Continuing along on its accounting and reporting simplification efforts (see April 15, 2015 post), on March 30, 2016, the FASB issued ASU No. 2016-09 (ASU) Improvements to Employee Share-Based Payment Accounting. This ASU changes certain accounting requirements, as well as simplifies some of the underlying assumptions and calculations for the accounting measures. Certain provisions apply to all companies, with additional reliefs available only to nonpublic companies.
Key Simplifications for All Companies
Accounting for Income Taxes – All income tax effects associated with stock-based compensation will be recorded through the income statement, whereas currently “excess tax benefits” may be recognized as “additional paid-in capital” and by-pass the income statement entirely. Existing accounting rules require the complicated tracking of the “windfall pool” (aka “APIC pool”), which will no longer be needed under the new guidance. While this consistent treatment of income tax effects through the income statement simplifies both the theory and the mechanics, dissenters have highlighted the fact that this methodology will also introduce more volatility in the amounts reported for income tax expense. Additionally, “excess tax benefits” were formerly required to be classified as financing cash flows on the statement of cash flows, which required an alternate adjustment in cash flows from operating activities. These amounts will now be classified as any other income tax cash flows (in other words, no more special handling).
Forfeitures – Currently accruals of stock compensation costs are based on an estimate of the amount of awards that are expected to ultimately vest (in other words, not be forfeited). Under the new guidance, a company can make an entity-wide election to continue with this estimation method, or to account for forfeitures when they occur.
Other provisions in the ASU affect accounting for employee tax withholdings and how tax withholdings should be reported on the statement of cash flows.

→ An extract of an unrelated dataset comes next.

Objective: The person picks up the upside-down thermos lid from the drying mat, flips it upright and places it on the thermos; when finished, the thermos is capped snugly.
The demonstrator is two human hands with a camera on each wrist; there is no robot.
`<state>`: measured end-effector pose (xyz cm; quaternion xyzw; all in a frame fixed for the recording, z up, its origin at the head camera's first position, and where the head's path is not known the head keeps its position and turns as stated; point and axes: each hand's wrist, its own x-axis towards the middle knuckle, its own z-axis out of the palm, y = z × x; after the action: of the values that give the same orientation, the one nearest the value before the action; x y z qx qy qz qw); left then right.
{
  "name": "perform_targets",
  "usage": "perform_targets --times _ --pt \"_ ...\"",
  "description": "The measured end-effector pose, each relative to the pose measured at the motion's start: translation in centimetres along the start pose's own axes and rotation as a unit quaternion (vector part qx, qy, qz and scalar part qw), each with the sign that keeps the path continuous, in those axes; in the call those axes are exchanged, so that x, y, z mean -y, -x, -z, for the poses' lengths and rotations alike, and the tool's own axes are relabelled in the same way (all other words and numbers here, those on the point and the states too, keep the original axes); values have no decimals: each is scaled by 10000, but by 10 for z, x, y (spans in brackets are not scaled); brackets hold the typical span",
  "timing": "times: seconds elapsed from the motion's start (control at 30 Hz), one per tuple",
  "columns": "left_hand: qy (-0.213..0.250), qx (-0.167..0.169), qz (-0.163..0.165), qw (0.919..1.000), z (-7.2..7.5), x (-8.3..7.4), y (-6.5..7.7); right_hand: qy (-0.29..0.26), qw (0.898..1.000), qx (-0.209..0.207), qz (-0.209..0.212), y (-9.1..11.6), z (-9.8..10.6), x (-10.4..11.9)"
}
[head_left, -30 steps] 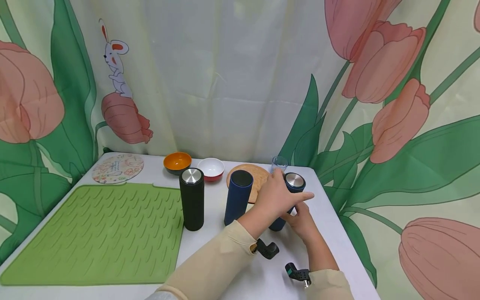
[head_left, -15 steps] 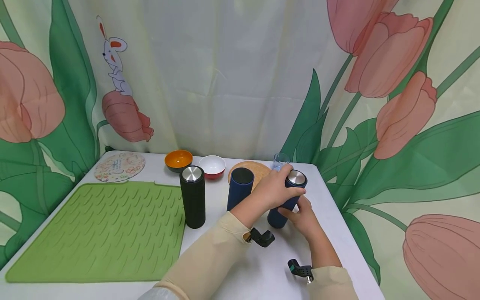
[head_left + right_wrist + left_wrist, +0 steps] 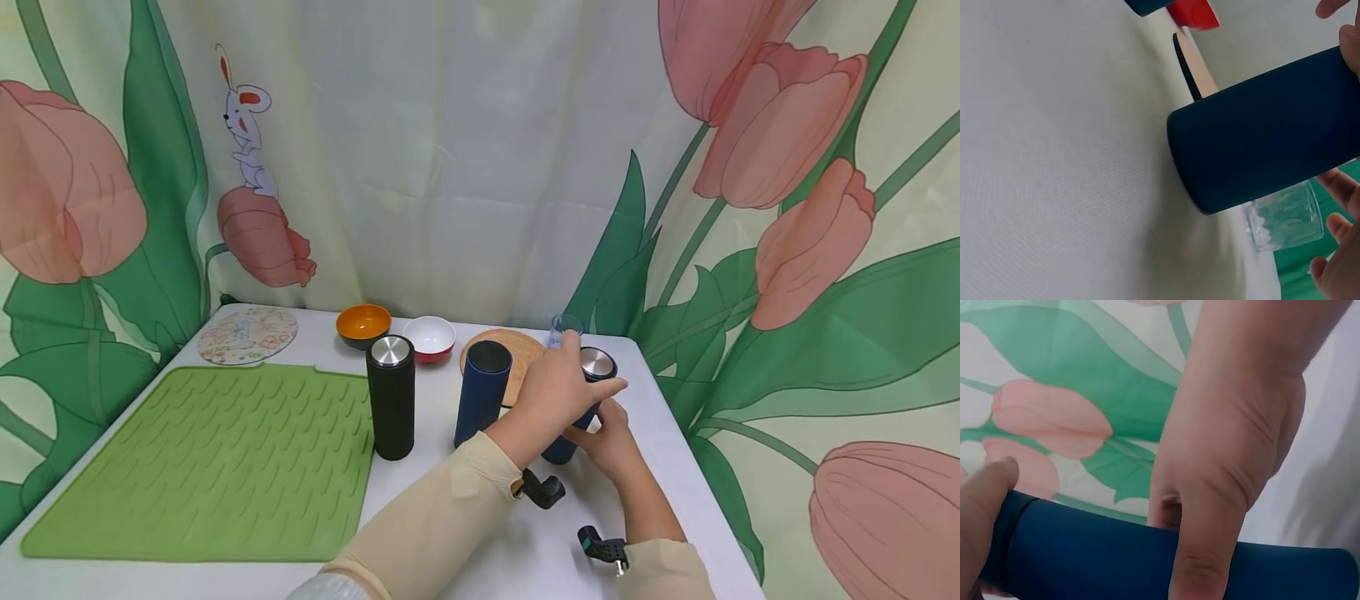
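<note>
A dark blue thermos (image 3: 559,450) with a steel-topped lid (image 3: 597,362) is between both hands at the right of the table. My left hand (image 3: 553,385) reaches across from the left and holds its lid end; the thumb lies across the front, and the other fingers are mostly hidden behind. Lower down, my right hand (image 3: 611,443) grips the body, its thumb toward the left side. The left wrist view shows that hand (image 3: 1219,444) across the blue body (image 3: 1091,544), with my left thumb (image 3: 991,487) at the lid. The base (image 3: 1191,169) is close over the white cloth.
A second blue thermos (image 3: 482,396) and a black thermos (image 3: 392,408) stand to the left. Behind are a round wooden board (image 3: 528,343), a glass (image 3: 557,332), a white-and-red bowl (image 3: 431,337) and an orange bowl (image 3: 363,321). A green mat (image 3: 210,467) covers the left side.
My left thumb drew in across the thermos half a second ago and now stretches out past its right edge again. My right hand keeps its grip on the body.
</note>
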<state>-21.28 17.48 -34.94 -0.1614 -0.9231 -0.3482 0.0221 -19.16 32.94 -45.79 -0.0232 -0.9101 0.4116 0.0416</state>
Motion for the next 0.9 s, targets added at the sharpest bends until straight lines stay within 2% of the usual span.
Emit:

Simplifications Available Only to Nonpublic Companies
Expected Term – With respect to the estimation of an expected term for purposes of fair value calculations, nonpublic companies can now adopt a “practical expedient”. For awards that include only service conditions and for some awards that also contain performance conditions, the expected term would be the midpoint between the requisite service period and the contractual term of the award.
Intrinsic Value – although nonpublic companies were always allowed to elect the intrinsic value method for liability awards, many nonpublic companies were not aware of this option. To change the accounting method to intrinsic value now would require that the company conclude that the change in accounting principle is preferable to the former accounting method, which would be virtually impossible to support. This new guidance allows nonpublic companies to make a one-time accounting policy election to use the intrinsic value method to account for liability awards.
Effective Date of the New Standards
Nonpublic companies must adopt these provisions beginning with December 31, 2018 year-ends, but all provisions may be adopted earlier. If early adoption is elected, all of the new provisions must be adopted in the same period. The new provisions have various transition requirements – retrospective, modified retrospective, prospective – as outlined in the ASU.
This post is intended to be an introduction to impending required and optional changes related to accounting for stock-based compensation, rather than an in-depth explanation or consideration of existing and modified GAAP in this area. Clearly, simplification will result from adoption; however, in some cases, certain accounting results may not seem favorable as compared to the past requirements, and users of the financial statements will need to be educated about their impact.